長い髪の人は、赤ちゃんを抱っこしているようにも見える。
「どうして……ヒクッ、どうして……ゥクッ」
女性、かな? 小さくしゃくり上げながら呟いているのが辛うじて聞こえた。
赤ちゃんと、アエルらしき子の泣き声は、だいぶ大きい。
そーっとドアを閉め、改めてドアをコンコンコンとノックする。
返事は、ない。
無いけど放っておくわけにもいかず、「失礼しまぁす」と言いながらおずおずとドアを開けた。
「あ、あのう、大丈夫、ですか?」
「誰ッ?」
ばッと顔を上げた髪の長い人と目が合った。
うわ、綺麗な人。
女性版ヴェルク様のような雰囲気の、麗しいお顔。
『城内に女も雌もいない』ってヴェルク様おっしゃっていたのに、こんなに素敵な女性がいらっしゃるじゃないですか。
なんだか胸のあたりが、もやもやチクチクしてくる。
しかもこの女性が抱いている赤ちゃんとアエルって、もしかしてヴェルク様のお子では。
もう、もう、もうッ。
なぜか、もう、しか言葉が出てこない。
「リ、リ、おね、ぢゃん」
しゃくり上げて泣いているアエルに呼ばれて、ハッとした。
今は自分のよく分からない感情は脇に置いといて、泣いている三人をどうにかしないと。
入室を許可されていないのに失礼かもしれないけれど。
部屋へ入りベッドへと進み、アエルを抱き上げ頭を撫でる。
するとアエルが甘えるように首にしがみついてきた。
「アエルの、お母様ですか?」
私の問いかけには答えずに、私とアエルを見つめる女性。
「その、指輪は……?」
指輪? ああ、ヴェルク様がつけてくれた指輪のことかな?
「ヴェルクから、もらったの?」
正直に、コクリと頷く。
ヴェルク様のこと、呼び捨てなさるのですね。
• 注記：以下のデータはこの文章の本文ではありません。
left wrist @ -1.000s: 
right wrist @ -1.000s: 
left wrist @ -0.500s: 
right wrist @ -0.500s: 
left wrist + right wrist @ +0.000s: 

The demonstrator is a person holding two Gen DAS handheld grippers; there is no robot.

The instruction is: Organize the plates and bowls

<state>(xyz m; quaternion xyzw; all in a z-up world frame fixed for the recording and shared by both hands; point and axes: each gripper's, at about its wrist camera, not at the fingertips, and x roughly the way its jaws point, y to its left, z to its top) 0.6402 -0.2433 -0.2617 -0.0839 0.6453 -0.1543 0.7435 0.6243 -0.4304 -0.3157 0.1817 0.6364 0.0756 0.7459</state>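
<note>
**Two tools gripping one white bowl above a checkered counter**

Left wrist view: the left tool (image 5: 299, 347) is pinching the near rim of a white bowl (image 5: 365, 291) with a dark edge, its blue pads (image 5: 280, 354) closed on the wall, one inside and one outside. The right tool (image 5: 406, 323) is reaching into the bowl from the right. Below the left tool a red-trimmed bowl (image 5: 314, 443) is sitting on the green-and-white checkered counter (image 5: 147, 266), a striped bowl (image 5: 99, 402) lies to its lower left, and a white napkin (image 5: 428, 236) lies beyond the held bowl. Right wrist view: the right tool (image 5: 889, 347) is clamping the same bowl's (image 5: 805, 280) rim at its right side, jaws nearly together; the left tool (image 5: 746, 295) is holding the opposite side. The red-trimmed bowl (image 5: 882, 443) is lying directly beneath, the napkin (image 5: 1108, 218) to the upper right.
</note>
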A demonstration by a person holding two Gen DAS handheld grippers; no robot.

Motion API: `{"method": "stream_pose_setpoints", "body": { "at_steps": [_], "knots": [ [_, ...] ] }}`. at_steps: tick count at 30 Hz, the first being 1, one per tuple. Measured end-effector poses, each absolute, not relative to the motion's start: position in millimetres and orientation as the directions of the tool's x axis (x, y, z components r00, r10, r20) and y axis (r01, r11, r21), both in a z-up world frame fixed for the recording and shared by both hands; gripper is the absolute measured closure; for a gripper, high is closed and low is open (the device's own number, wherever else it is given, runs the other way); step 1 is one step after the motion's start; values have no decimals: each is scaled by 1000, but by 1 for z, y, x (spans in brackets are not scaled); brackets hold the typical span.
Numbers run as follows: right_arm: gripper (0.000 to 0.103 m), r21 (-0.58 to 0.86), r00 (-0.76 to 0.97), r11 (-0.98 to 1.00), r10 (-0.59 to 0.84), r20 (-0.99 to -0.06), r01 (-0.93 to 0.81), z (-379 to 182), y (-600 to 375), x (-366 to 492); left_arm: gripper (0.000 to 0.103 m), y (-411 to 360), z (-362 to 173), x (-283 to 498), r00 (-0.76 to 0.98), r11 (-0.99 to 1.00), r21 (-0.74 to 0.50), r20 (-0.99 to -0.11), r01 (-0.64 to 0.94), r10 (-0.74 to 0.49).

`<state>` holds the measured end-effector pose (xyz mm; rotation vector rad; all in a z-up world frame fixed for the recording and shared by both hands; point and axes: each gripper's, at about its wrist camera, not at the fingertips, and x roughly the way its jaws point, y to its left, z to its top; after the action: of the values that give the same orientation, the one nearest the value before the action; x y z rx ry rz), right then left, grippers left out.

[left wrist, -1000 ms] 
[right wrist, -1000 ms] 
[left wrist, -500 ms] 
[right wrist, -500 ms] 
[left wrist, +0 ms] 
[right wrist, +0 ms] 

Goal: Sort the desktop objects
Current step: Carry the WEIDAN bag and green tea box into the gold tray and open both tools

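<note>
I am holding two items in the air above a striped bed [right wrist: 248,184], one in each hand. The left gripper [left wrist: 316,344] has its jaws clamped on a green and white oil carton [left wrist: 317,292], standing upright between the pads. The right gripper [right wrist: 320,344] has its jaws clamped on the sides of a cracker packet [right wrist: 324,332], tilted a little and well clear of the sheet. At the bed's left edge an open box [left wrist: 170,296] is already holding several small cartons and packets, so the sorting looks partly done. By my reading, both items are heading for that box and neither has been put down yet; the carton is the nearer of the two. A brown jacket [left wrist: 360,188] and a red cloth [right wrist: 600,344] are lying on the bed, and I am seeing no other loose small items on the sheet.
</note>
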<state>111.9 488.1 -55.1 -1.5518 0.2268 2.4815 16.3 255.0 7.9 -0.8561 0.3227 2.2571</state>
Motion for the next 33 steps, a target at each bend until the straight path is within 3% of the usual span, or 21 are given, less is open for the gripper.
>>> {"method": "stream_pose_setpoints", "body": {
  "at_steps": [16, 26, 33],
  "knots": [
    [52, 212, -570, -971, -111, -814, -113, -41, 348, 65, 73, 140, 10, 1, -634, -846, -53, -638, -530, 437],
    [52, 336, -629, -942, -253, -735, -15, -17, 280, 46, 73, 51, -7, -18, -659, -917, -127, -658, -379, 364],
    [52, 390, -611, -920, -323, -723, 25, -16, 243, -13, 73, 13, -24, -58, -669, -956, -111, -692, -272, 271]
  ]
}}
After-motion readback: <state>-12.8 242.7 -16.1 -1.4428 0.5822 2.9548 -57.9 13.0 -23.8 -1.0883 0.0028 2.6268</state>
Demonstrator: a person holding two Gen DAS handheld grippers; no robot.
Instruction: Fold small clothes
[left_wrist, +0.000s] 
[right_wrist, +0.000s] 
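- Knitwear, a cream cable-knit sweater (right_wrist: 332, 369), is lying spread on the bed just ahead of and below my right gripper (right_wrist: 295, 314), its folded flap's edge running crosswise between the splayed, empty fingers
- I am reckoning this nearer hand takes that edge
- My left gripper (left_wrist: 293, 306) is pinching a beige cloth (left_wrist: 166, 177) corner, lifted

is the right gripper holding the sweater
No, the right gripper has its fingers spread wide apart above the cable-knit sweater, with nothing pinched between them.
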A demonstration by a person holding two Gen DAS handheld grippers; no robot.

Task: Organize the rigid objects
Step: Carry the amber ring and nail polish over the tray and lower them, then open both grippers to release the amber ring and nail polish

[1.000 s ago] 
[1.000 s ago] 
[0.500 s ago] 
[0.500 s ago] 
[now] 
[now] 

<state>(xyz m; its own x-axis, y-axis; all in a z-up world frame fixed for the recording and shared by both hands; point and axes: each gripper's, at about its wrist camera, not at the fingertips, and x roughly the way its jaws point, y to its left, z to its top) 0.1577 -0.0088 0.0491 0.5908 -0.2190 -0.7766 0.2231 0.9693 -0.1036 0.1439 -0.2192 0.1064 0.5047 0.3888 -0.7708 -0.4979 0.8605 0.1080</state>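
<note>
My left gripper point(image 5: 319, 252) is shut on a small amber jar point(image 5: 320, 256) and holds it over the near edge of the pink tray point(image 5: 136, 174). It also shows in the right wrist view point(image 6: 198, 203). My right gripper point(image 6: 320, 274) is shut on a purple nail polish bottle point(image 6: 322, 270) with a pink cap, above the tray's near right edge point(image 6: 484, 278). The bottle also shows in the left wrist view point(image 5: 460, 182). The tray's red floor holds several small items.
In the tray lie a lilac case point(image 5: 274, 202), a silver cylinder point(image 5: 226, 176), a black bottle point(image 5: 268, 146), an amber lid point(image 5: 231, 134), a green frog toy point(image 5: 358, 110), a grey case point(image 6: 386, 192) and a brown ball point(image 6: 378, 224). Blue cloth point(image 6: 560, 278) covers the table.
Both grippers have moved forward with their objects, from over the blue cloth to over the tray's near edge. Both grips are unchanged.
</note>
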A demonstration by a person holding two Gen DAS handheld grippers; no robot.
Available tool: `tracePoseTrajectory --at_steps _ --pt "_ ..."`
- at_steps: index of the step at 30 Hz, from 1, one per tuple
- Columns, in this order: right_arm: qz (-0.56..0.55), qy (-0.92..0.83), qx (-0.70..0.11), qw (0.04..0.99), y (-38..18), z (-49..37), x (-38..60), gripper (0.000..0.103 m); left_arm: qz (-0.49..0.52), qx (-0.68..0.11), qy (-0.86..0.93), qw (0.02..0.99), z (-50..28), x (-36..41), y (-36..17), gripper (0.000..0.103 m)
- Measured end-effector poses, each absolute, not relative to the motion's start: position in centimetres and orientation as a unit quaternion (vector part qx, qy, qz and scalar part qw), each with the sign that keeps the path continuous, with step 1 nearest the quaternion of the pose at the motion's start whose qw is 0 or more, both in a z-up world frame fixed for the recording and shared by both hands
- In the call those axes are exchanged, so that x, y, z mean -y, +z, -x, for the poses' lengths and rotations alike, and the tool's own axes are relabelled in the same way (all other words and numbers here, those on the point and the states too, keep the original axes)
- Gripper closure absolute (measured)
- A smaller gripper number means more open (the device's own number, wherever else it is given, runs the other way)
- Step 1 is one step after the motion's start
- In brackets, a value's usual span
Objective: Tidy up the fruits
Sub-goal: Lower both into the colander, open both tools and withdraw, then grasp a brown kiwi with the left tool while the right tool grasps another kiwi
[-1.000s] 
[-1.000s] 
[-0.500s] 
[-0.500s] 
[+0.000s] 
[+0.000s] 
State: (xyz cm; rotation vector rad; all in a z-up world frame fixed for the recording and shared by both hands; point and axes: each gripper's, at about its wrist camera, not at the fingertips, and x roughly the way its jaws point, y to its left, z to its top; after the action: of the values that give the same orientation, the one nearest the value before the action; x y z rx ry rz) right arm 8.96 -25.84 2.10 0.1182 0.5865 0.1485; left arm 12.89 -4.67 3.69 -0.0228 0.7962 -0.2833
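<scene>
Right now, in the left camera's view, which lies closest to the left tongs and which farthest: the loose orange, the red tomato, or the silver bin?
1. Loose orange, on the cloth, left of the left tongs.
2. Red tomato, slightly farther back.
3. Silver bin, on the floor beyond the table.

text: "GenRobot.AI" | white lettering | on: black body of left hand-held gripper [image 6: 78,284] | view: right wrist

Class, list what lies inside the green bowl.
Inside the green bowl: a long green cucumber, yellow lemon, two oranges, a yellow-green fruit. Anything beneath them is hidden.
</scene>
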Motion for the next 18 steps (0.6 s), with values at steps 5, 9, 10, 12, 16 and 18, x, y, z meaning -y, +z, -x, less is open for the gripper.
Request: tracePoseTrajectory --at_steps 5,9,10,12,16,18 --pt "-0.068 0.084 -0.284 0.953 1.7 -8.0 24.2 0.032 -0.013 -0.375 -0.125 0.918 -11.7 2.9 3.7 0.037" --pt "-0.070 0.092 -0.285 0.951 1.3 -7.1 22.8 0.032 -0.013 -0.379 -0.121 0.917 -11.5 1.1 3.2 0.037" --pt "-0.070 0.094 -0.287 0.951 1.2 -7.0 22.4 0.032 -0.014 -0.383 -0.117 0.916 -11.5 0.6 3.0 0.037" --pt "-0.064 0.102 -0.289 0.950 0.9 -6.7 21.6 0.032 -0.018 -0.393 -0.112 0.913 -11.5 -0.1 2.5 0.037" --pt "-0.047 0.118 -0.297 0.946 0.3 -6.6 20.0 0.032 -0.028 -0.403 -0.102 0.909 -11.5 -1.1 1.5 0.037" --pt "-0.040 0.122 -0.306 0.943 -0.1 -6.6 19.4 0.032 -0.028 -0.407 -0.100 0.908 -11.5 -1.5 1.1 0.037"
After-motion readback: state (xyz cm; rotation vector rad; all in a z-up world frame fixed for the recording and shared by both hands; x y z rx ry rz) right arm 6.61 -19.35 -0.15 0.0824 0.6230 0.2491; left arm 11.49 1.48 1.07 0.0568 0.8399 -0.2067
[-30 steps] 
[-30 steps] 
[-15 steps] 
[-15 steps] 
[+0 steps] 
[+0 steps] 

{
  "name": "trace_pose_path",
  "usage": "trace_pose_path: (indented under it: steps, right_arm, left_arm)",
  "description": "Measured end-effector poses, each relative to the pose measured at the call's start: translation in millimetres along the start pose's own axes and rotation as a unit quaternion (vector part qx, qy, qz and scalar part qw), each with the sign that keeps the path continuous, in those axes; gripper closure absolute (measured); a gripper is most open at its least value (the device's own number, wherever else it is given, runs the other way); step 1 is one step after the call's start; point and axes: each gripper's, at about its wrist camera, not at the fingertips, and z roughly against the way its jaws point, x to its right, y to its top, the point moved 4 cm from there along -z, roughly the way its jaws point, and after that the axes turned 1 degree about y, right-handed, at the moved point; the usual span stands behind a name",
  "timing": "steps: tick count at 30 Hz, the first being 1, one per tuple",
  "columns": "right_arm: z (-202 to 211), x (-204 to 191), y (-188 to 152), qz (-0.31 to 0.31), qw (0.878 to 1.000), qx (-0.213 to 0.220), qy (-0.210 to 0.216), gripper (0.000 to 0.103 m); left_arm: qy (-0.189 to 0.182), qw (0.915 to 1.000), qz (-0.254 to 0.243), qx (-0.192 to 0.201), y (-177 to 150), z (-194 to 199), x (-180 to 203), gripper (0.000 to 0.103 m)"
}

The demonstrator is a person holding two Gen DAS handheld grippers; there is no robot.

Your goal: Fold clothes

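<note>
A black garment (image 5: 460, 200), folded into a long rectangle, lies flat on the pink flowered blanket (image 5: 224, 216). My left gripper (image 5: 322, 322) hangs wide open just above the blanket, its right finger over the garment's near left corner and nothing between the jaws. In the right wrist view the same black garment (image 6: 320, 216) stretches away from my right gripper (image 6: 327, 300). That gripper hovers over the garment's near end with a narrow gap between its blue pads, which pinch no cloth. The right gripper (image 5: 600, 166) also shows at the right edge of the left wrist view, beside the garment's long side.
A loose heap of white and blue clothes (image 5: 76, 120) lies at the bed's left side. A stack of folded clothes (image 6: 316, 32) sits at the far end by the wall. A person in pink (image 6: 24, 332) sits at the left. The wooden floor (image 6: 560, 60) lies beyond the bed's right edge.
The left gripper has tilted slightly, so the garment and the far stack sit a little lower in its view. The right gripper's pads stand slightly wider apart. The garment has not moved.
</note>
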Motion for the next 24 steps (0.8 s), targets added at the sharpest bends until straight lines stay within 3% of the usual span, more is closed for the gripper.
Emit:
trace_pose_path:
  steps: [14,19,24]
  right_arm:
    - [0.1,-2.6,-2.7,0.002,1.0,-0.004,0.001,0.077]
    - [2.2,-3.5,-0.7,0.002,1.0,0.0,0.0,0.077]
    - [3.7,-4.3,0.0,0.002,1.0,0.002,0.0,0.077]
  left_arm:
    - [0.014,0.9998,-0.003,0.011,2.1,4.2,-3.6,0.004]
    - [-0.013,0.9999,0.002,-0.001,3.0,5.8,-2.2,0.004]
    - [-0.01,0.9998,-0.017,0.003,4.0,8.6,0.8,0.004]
やはりご夫婦だったりするのでしょうか。
「そう……」
「どうして、と言いながら泣いていましたね。何があったのですか?」
聞いてから、この質問はしない方が良かったのかな、と後悔した。
どうして側室を娶ろうとしているの、とか
どうして浮気したの、とか思われていたらどうしよう。
私とヴェルク様、そういう関係ではありませんよ、と心の中で伝える。
優しくしてくれるのも、愛すると言ってくれたのも、たまたま私が転生者だったから。
私自身を愛してくれている、と勘違いして自惚れてしまうところでした。